Edinburgh hospitality sector ‘outperforms UK’

POSTED ON June 7, 2024 BY James Garry

Edinburgh hotels remain attractive to investors

Edinburgh’s hotel sector outperformed the UK national average in revenue growth according to new research from real estate services firm Cushman & Wakefield, showing a healthy performance for the first quarter of the year despite an ongoing increase in the supply of hotels.

The Hospitality Market Spotlight report for Edinburgh, which surveyed full-service city branded hotels, shows that revenue growth rose by 22% in comparison with Q1 2023. Gross operating profit per available room increased by almost 69% over the same period.

Gross revenue (rooms, food, and beverage) growth also surpassed costs, however, there was a rise in undistributed expenses, despite a drop in utilities costs. In particular, payroll costs rose by 11%, partly due to the rise in the National Living Wage.

Carl Ridgley, head of hospitality valuation & advisory at Cushman & Wakefield, said: “It’s encouraging news for Edinburgh hoteliers, particularly as VisitScotland recently announced that Scotland broke its record for the number of international visitors last year.
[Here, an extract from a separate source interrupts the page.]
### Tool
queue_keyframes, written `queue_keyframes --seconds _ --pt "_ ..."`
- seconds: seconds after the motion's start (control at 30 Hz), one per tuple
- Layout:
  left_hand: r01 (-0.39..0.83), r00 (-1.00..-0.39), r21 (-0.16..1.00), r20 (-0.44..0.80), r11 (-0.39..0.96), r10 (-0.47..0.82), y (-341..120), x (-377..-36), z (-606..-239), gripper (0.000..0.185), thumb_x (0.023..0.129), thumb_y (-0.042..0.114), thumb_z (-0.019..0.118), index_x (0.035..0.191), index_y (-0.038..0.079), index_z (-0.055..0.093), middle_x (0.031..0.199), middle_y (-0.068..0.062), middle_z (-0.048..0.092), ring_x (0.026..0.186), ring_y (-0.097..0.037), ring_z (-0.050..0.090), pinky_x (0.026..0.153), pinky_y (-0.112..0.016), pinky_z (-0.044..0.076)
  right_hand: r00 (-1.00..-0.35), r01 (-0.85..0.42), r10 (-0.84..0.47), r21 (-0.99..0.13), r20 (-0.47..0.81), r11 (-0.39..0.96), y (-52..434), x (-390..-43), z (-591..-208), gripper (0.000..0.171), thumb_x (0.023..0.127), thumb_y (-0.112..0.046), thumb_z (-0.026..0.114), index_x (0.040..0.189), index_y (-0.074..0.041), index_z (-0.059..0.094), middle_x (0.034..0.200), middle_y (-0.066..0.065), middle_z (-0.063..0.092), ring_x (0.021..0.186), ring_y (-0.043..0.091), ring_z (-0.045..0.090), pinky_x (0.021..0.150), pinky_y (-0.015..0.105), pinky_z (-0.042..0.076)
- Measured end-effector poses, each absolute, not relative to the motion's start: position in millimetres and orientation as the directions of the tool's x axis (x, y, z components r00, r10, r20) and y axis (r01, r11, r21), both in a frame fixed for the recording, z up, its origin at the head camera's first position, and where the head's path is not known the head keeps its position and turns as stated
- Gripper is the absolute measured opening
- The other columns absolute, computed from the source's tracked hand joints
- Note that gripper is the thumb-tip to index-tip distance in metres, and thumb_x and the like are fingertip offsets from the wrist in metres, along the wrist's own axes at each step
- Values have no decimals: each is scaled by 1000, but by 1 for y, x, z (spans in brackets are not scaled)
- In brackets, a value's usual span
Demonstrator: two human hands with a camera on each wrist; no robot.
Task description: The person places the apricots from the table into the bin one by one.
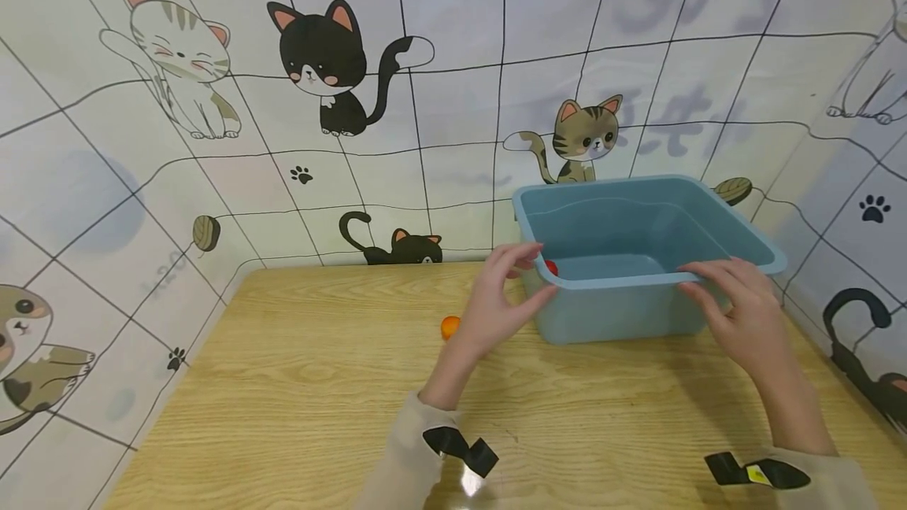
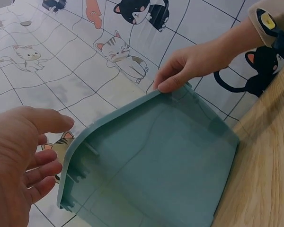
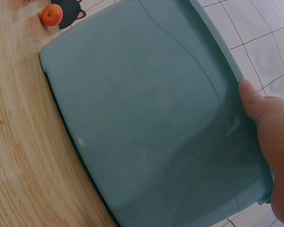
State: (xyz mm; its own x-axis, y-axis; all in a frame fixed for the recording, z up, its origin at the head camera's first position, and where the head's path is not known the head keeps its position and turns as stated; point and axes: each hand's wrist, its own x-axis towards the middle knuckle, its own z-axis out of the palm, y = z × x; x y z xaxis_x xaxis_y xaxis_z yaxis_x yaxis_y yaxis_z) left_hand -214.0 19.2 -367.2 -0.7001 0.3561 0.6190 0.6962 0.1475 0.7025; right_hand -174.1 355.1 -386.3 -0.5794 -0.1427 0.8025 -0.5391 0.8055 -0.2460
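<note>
A blue plastic bin stands on the wooden table at the right, against the back wall. My right hand grips its front rim near the right corner, thumb outside and fingers over the edge, as the left wrist view also shows. At the front left corner my left hand is held with thumb and fingers spread about the rim; a gap shows between them and the rim in the left wrist view. Just inside that corner a red thing peeks out, mostly hidden.
Partly behind my left wrist, a small round orange fruit lies on the wooden table, left of the bin. Cat-patterned sheeting covers the back and both sides.
</note>
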Motion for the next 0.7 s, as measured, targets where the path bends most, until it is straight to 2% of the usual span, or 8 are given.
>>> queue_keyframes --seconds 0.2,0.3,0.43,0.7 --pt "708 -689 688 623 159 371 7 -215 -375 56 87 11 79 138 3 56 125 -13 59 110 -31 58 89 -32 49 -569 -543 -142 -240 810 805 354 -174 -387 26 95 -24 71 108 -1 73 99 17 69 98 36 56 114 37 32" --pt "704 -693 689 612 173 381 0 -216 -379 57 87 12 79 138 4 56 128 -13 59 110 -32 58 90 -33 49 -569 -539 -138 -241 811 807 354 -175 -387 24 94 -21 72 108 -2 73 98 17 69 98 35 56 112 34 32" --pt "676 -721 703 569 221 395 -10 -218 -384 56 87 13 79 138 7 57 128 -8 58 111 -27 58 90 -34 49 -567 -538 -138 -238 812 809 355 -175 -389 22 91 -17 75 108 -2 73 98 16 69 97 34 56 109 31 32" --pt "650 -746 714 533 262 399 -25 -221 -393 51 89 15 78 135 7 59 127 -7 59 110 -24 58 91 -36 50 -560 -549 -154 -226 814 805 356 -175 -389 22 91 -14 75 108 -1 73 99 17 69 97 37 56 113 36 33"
There’s also been an uplift in the number of hotel investment transactions that took place in Edinburgh last year, which again was unique to the city compared to the rest of the UK where annual volume of sales decreased in 2023.”
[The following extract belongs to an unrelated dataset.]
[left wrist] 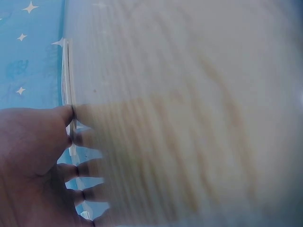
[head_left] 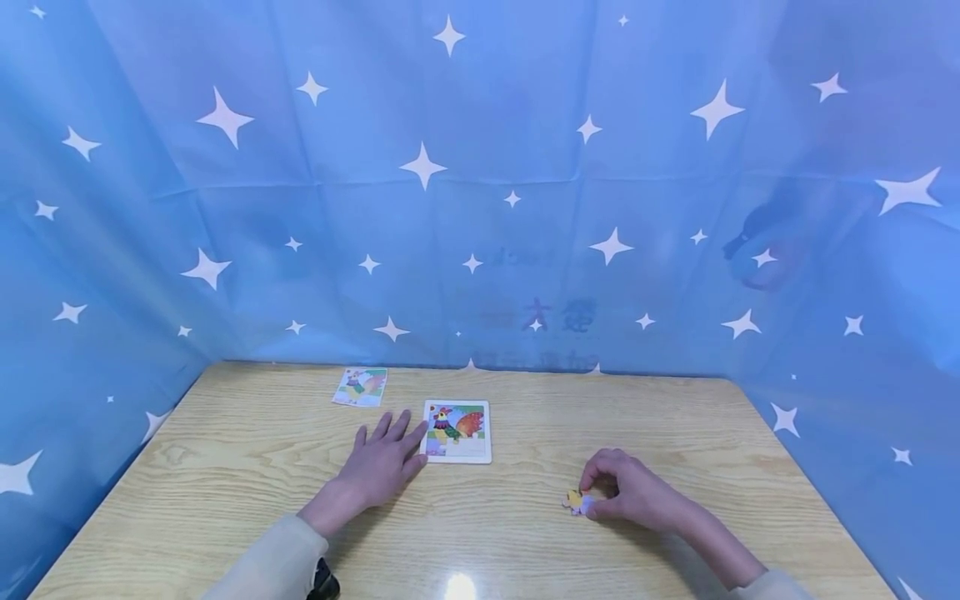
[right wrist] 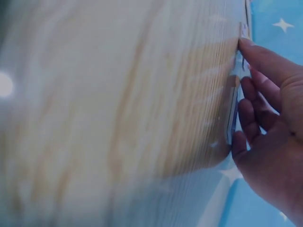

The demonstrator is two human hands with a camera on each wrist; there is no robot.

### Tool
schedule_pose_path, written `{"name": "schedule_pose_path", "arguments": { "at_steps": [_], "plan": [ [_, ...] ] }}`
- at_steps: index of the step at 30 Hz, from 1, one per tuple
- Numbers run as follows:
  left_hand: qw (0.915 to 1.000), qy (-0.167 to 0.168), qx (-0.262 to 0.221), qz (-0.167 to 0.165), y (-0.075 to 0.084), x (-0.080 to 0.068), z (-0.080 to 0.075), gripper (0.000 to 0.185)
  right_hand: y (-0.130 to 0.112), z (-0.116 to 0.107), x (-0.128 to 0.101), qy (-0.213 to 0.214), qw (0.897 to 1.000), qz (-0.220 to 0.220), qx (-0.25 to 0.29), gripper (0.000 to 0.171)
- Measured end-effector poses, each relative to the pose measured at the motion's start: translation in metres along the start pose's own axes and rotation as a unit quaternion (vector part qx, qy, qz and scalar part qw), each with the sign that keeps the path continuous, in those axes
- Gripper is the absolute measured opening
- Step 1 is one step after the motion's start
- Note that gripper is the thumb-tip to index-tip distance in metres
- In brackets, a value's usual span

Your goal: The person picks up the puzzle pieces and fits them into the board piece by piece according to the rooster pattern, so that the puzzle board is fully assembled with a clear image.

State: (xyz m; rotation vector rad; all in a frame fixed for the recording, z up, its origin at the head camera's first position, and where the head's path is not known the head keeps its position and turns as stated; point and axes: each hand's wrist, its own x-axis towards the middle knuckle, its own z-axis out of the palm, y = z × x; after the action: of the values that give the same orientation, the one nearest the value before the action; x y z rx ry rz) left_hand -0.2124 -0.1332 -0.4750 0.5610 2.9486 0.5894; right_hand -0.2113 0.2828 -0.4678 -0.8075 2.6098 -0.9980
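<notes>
A puzzle board point(head_left: 470, 457) in a white frame lies on the table, its rooster picture mostly filled in, with a bare pale patch at the lower right. My left hand point(head_left: 384, 467) rests beside it with fingers spread, thumb and fingertips right at the board's left edge. Farther right, my right hand point(head_left: 637, 497) pinches a yellow and lilac puzzle piece point(head_left: 576, 501) between thumb and forefinger, close over the tabletop. In the right wrist view, the other fingers of the right hand point(right wrist: 272, 104) curl loosely.
A small picture card point(head_left: 361, 387) with the same rooster lies near the table's back edge, left of the board. The wooden table point(head_left: 525, 550) ends at a blue curtain point(head_left: 510, 225) with white stars. A dark wristband point(head_left: 323, 581) shows at the left sleeve.
</notes>
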Motion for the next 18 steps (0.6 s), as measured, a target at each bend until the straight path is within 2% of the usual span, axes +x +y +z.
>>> {"name": "schedule_pose_path", "arguments": {
  "at_steps": [6, 13, 18],
  "plan": [
    [1.0000, 0.000, 0.001, 0.001, -0.0010, 0.0020, 0.0003, 0.054, -0.0022, 0.0015, 0.0021, -0.009, 0.999, 0.026, 0.042, 0.020],
    [0.9999, 0.007, 0.000, 0.008, -0.0062, 0.0041, 0.0070, 0.056, -0.0023, 0.0049, 0.0024, -0.015, 0.994, 0.011, 0.106, 0.018],
    [0.9999, 0.008, -0.006, 0.007, -0.0040, 0.0026, 0.0045, 0.054, -0.0014, 0.0032, 0.0042, -0.015, 0.992, 0.019, 0.122, 0.014]
  ]
}}
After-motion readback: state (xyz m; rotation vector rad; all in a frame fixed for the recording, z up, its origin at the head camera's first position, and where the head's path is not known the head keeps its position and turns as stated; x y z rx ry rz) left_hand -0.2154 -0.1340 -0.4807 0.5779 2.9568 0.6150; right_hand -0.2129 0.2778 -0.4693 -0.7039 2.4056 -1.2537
More than £170m worth of investment transactions took place in Edinburgh’s hospitality sector last year representing a 132% uplift on the previous year.

There were six transactions in 2023 totalling c. 934 rooms and major deals included the sale of the Crerar Hotel Group to Fairtree/Blantyre Capital and the purchase of Dalmahoy Hotel by Warner Leisure Hotels. Across the UK, nearly £2.4bn real estate transactions took place by hotel investors, involving 152 properties.

Murray Strang, managing partner, Scotland, Cushman & Wakefield, added: “Whilst the sector still faces significant challenges, Edinburgh hotels remain attractive to investors particularly in light of this encouraging revenue growth. This has been borne out of strong trading of operating hotels, and also the recent acquisitions of new pipeline hospitality development – primarily centred around repurposing obsolete office premises in Edinburgh’s central business district.”